Normalidade

O pessoal já está falando que estamos voltando à normalidade. Será? Para não pisar na bola (deu-me uma vontade danada de escrever ‘pisar a bola’, mas achei que é muito esnobe), fui procurar, no dicionário, os significados da palavra ‘normal’. Não encontrei nenhuma novidade. É como a gente usa mesmo: De acordo com a norma, com a regra; comum. Que ocorre naturalmente ou de maneira habitual; natural, habitual. Que segue um modelo, normal ou padrão. Que se comporta ou age de uma maneira considerada aceitável ou adequada.

Daí me lembrei de que a moda é dizer que estamos vivendo um ‘novo normal’. Com o mesmo objetivo, fui ao dicionário: proposta de um novo padrão que possa garantir nossa sobrevivência.

Não satisfeito, fui à caça de mais informações: “Novo normal” é uma expressão cunhada por Mohamed El-Erian para caracterizar o fato de que esta crise não é como as que vivemos nas últimas décadas, com repercussões basicamente cíclicas, mas uma crise que provocará uma ruptura estrutural: quando ela passar e as coisas voltarem ao normal, esse não vai ser o mesmo normal de antes. Não reconhecer isso é arriscar a surpresa de se planejar para a volta do normal anterior e se descobrir numa realidade bem diferente.

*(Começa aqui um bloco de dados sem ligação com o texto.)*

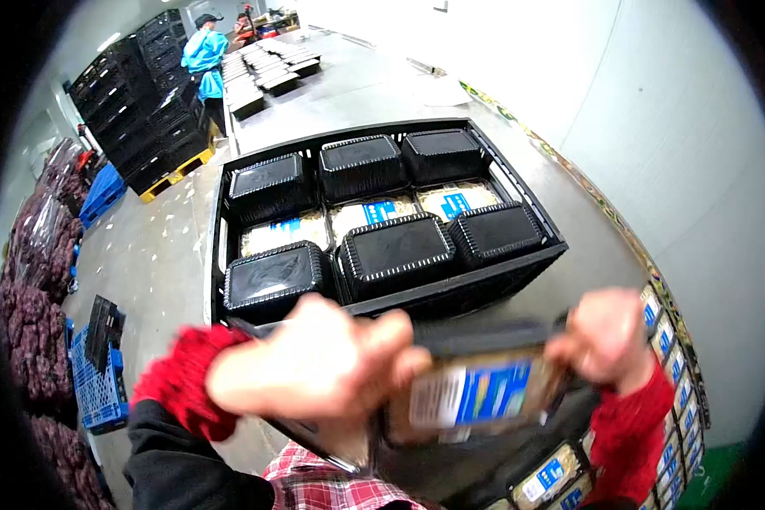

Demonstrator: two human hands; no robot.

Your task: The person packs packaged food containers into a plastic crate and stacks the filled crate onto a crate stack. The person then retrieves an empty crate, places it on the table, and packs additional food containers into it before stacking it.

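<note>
A food tray with a clear top and a blue-and-white label (483, 395) hangs tilted between my two hands, blurred by motion. My left hand (327, 353) grips its left end, with the fingers curled at the edge. Around the right end, my right hand (608, 338) is closed. Just beyond stands a black plastic crate (416, 289). Inside it, black trays lie bottom up (399, 257) in a front and a back row. Between these rows, labelled trays (376, 212) lie face up. Below my left hand shows another clear-edged pack (336, 438), partly hidden.
More labelled packs (552, 476) sit low at the right, with rows along the wall side (680, 382). Further trays (268, 68) stand on the metal table's (357, 64) far end, beside a person in blue (204, 53). Stacked black crates (136, 93) and purple sacks (38, 280) line the left.
</note>
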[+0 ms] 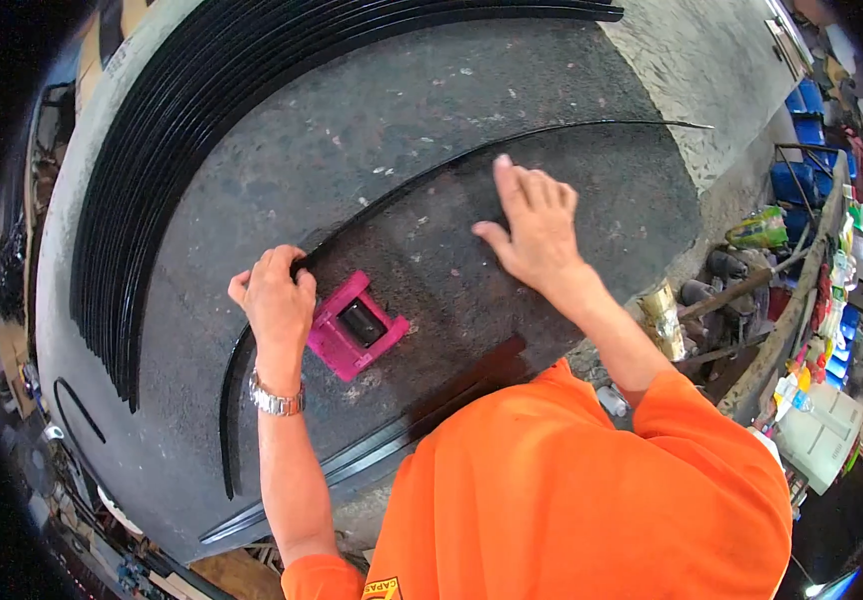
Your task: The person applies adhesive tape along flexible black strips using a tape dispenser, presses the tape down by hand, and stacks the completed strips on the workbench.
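A long, thin black strip (416, 178) lies curved across the dark work surface (431, 82). My left hand (275, 289), with a metal watch on its wrist, grips this strip near its left part. Just right of that hand sits a pink frame-like tool with a black roller (361, 322). My right hand (540, 217) is held below the strip's right half, fingers spread, holding nothing. Beyond both hands, many similar black strips (154, 142) lie side by side in a curved bundle. Close to my body are flat, shiny dark strips (364, 459) at the surface's near edge.
A looped black strip (79, 409) lies at the far left edge. On the right stand a wooden-edged rack (791, 307), blue plastic items (795, 184), a green bag (760, 229) and a pale box (821, 435). Clutter borders the lower left.
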### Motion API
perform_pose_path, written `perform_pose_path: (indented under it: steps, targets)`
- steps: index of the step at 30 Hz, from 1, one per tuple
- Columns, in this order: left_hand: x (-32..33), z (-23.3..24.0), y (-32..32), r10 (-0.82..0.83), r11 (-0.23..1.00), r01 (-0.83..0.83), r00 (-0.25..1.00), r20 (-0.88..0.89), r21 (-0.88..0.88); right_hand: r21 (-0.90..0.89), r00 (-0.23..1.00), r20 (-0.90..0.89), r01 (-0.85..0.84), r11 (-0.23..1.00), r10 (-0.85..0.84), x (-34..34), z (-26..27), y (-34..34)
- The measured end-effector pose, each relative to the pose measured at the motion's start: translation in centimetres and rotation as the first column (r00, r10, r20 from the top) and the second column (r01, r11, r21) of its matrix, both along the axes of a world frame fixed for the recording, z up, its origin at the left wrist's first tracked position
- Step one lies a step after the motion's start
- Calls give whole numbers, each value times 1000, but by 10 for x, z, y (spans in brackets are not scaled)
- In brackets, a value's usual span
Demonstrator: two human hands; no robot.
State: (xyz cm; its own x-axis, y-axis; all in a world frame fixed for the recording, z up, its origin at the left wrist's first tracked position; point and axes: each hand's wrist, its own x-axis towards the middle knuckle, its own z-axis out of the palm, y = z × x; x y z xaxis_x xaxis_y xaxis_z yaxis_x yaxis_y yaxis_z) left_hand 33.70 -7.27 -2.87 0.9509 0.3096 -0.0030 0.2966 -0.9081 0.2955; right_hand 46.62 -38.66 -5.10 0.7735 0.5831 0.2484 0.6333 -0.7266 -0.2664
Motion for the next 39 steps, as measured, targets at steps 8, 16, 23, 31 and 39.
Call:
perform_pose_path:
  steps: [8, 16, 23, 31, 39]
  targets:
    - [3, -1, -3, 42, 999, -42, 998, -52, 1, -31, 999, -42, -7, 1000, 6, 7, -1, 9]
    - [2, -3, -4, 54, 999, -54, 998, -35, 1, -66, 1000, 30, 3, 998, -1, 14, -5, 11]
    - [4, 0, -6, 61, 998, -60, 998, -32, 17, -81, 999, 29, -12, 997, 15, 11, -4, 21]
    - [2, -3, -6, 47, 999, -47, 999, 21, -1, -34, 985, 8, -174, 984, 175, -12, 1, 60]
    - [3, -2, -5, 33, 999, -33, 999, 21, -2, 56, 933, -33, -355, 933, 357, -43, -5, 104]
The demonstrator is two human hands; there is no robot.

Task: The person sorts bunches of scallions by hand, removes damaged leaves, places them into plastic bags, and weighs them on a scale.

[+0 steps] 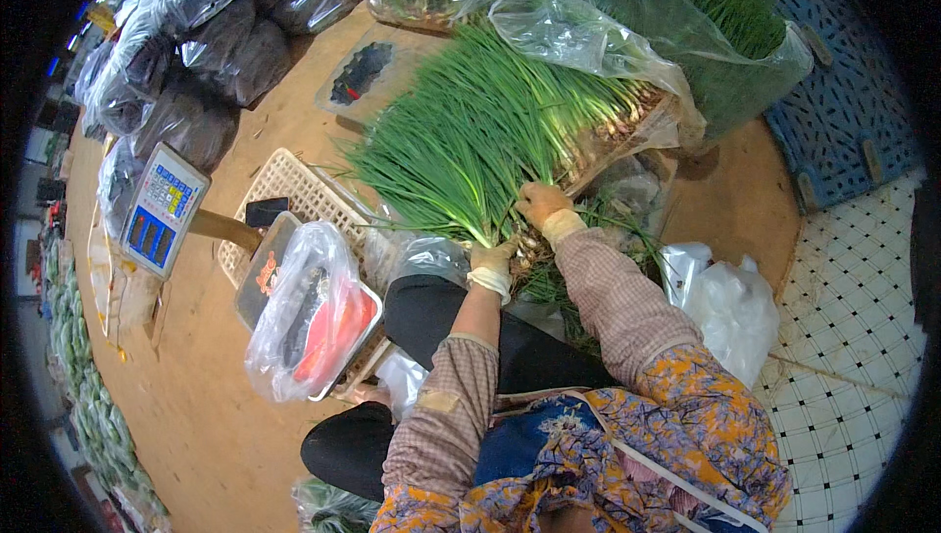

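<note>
A large heap of green onions (456, 143) lies before me, partly inside a clear plastic bag (588, 26), with the roots towards the right. My left hand (494, 257), in a pale glove, is closed around the white root ends of a bunch at the heap's lower edge. Beside it my right hand (545, 204), gloved too, rests with bent fingers against the stems and roots; its fingertips are partly hidden, so its hold cannot be told. Loose green leaves and roots lie under both hands, by my knees.
To the left are a digital scale (165, 210), a plastic basket (272, 165) with a phone (267, 212), and a plastic-covered tray (367, 316) with something red. Filled dark bags (235, 55) stand at the upper left. White plastic bags (735, 312) and a blue slatted panel (845, 92) are at the right.
</note>
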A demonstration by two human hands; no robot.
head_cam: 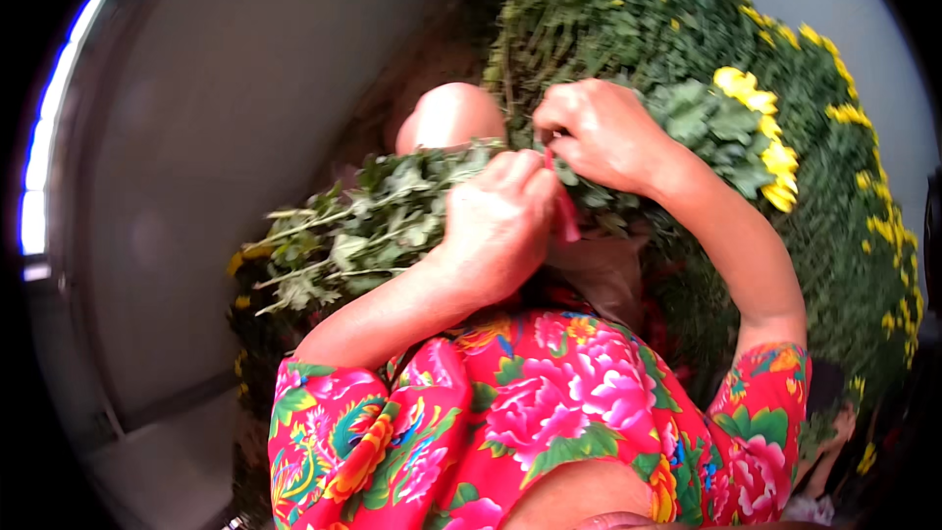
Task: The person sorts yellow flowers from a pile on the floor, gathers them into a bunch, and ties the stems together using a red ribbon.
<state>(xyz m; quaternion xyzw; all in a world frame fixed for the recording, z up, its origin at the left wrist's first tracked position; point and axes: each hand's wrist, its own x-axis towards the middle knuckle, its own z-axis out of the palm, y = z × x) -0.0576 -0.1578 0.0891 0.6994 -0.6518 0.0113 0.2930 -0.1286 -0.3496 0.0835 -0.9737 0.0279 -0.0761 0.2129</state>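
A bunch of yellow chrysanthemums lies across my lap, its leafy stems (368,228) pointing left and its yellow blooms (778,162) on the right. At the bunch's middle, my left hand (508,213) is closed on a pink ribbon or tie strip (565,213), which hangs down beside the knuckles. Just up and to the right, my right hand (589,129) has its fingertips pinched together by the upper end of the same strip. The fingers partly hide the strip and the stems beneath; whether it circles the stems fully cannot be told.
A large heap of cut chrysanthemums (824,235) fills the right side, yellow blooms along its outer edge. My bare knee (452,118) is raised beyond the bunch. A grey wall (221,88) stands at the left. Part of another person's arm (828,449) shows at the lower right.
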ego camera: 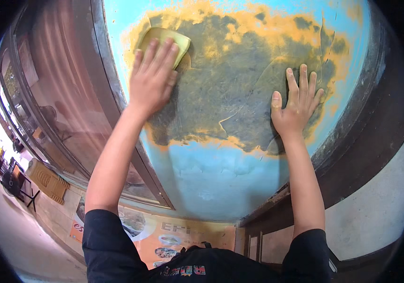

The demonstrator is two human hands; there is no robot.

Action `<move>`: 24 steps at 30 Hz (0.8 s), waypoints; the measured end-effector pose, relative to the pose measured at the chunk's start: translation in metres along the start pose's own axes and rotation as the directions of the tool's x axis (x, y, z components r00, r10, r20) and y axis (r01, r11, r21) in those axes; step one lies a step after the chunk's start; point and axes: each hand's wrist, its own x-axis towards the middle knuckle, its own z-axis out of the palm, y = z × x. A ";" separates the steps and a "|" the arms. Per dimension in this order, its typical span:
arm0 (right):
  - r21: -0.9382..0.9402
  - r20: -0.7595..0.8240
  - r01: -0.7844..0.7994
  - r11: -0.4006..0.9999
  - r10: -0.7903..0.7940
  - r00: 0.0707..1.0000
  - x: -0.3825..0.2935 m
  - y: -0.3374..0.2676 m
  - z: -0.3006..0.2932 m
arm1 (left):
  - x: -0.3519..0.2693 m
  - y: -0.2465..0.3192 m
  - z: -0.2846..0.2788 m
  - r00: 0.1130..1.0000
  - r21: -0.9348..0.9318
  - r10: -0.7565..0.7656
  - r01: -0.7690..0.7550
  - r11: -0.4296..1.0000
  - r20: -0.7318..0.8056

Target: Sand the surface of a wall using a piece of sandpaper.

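Observation:
My left hand (153,76) presses a yellow-green sheet (183,38), which looks like sandpaper, flat against a painted wall. The sheet lies under my fingers at the upper left of a large grey and orange patch (219,81) on the light-blue wall (223,177). At the patch's right side, my right hand (295,102) rests against the wall with its fingers spread and holds nothing. Between the hands the patch shows thin cracks and peeled edges. The sheet's underside is hidden.
A dark-framed glass panel (71,70) borders the wall on the left, and a dark frame (361,116) on the right. A printed banner (188,235) lies below. Stacked plastic chairs (48,180) and a fan (9,182) stand at the far left.

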 end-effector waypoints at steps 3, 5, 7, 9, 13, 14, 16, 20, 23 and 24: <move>0.012 0.007 0.000 1.000 0.000 1.000 0.001 -0.007 0.004 | 0.018 -0.041 -0.009 0.906 -0.048 -0.308 0.307 0.950 -0.290; 0.017 0.007 -0.004 1.000 0.004 1.000 0.001 -0.009 0.004 | 0.014 -0.030 -0.002 0.928 -0.032 -0.263 0.264 0.964 -0.262; 0.030 0.011 0.001 1.000 -0.001 1.000 0.000 -0.003 0.003 | 0.012 -0.016 0.001 0.945 -0.024 -0.220 0.221 0.975 -0.240; 0.018 0.017 0.002 1.000 -0.002 1.000 0.000 -0.001 0.003 | 0.007 -0.009 -0.004 0.994 0.021 0.074 -0.076 0.997 0.079; 0.019 0.018 0.001 1.000 -0.001 1.000 0.002 -0.003 0.003 | 0.021 -0.027 -0.001 0.913 0.055 -0.274 0.303 0.951 -0.301; 0.017 0.018 0.000 1.000 0.000 1.000 0.001 -0.004 0.003 | 0.015 -0.022 -0.001 0.914 0.054 -0.273 0.302 0.952 -0.301; 0.000 0.032 -0.001 1.000 0.001 0.999 -0.001 0.000 0.004 | 0.008 -0.002 -0.003 0.997 0.027 0.041 -0.043 0.999 0.068; 0.006 0.022 -0.005 1.000 0.005 1.000 0.002 -0.003 0.004 | 0.033 -0.036 -0.006 0.920 -0.017 -0.255 0.262 0.965 -0.297; -0.009 0.023 0.001 1.000 -0.001 1.000 0.001 0.000 0.003 | 0.033 -0.010 0.004 0.972 -0.014 -0.122 0.122 0.992 -0.202; -0.003 0.025 -0.002 1.000 0.002 1.000 0.000 0.000 0.002 | 0.028 -0.003 0.001 1.000 0.046 0.006 -0.005 0.999 -0.015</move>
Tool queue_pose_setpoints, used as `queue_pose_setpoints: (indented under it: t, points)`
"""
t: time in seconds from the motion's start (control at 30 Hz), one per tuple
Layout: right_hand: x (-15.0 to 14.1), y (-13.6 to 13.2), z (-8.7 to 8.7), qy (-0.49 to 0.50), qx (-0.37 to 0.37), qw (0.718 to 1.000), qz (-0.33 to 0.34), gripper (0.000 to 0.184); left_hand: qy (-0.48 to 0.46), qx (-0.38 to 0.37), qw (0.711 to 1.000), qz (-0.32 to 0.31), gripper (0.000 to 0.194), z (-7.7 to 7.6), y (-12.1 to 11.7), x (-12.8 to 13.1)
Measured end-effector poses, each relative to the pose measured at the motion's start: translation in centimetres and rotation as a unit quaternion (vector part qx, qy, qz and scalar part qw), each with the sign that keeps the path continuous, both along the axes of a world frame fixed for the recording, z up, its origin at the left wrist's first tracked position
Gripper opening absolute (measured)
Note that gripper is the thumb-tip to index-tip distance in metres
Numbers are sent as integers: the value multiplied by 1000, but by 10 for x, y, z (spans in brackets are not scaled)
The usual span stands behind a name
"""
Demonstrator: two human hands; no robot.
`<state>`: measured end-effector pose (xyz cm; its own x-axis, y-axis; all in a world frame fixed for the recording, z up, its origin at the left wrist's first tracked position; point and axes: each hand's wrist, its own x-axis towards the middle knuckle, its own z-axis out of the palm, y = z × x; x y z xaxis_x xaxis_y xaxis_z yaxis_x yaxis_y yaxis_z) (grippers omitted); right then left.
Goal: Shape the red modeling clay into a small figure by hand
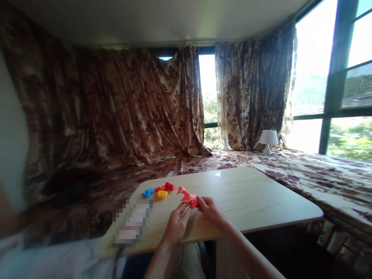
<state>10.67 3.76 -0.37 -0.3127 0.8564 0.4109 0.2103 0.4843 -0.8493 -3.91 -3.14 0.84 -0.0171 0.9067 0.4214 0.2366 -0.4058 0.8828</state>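
Above the near edge of the table [232,193] I hold a crumpled coral-red piece [188,197] of soft, thin-looking material; its exact kind I cannot make out. My left hand [178,221] pinches its lower side between thumb and fingers. On the right side, my right hand [208,207] is closed on the same piece, with fingers bent around its end. One ragged end sticks up to the left, free of both hands. Beyond my left hand lie similar crumpled pieces: a blue one [147,192], a yellow one [161,195] and a red one [164,187].
A blurred-out flat object [133,224] with a dark cord lies at the table's left edge. Floral cloth [197,164] covers the ledge behind, where a white lamp [268,138] stands. Patterned curtains [139,108] hang along the windows.
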Motion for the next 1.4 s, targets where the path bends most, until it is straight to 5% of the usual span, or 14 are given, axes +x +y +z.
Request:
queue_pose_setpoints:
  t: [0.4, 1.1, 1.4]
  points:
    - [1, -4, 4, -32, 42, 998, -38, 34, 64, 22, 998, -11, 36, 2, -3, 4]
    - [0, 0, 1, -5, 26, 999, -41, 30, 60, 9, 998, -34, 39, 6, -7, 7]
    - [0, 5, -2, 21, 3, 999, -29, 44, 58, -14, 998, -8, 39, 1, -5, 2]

Depois de tudo isso, eu pergunto: Podemos dizer que voltamos à normalidade ou a viver esse novo normal? Pelo jeito, muitas pessoas nunca deixaram de viver o antigo normal. Para elas, a pandemia foi uma ilusão de ótica, incapaz de afetá-las. Podia afetar o vizinho, o desconhecido, o conhecido, o cachorro do amigo, o inimigo, aquele cara lá do outro continente, os chineses, mas ele, jamais seria afetado por essa coisa. ‘Conversa de político pra prender a gente em casa’. Até quando morreu um parente próximo, essas pessoas não acreditaram. ‘Tão inventando essa doença. Todo mundo morre, um dia’.

Por outro lado, há as pessoas que continuam enclausuradas, impedidas de fazer qualquer atividade. ‘Distanciamento social’, para elas, quer dizer longe do mundo e de qualquer atividade. Preferem morrer de medo a morrer de COVID, de doença. Como se o medo não fosse uma doença terrível.

Tem que existir um meio-termo, né? Nem tanto ao mar, nem tanto à terra, diziam meus avós. Há um jeito saudável de voltar à normalidade sem correr muitos riscos. Há riscos, sim, mas também há riscos ficando em casa. Mesmo sem pandemia, corremos riscos. Os vírus, os bandidos, os ladrões, os assassinos e a depressão estão em todas as partes. Não é porque a gente fica trancado em casa que estamos protegidos. Podemos proteger-nos mesmo fora de casa. Assim como um assaltante pode entrar em nossas casas, a depressão também pode. Para nos proteger do assaltante, colocamos tranca nas portas, alarme por todas as partes e outros cuidados. Para nos proteger da depressão, muitas vezes a melhor solução é sair de casa. Para nos proteger da COVID, enquanto ela existir, é só tomar certos cuidados higiênicos e de distanciamento social. Você não precisa, agora, ir a uma balada, num espaço de cem metros quadrados, com trezentas pessoas que você mal conhece. Estar num ambiente assim, nunca foi muito normal, sempre ofereceu riscos para a saúde e para a segurança.

Na minha profissão, já vivo o novo normal. Recebo meus alunos. Eles e eu estamos de máscara e respeitamos certa distância segura. Posso garantir a vocês que esse novo normal é muito melhor que as terríveis aulas remotas, que fomos obrigados a ministrar durante mais de um ano.

É. O novo normal logo se transformará em normal. E o resto será lembrança, uma triste lembrança.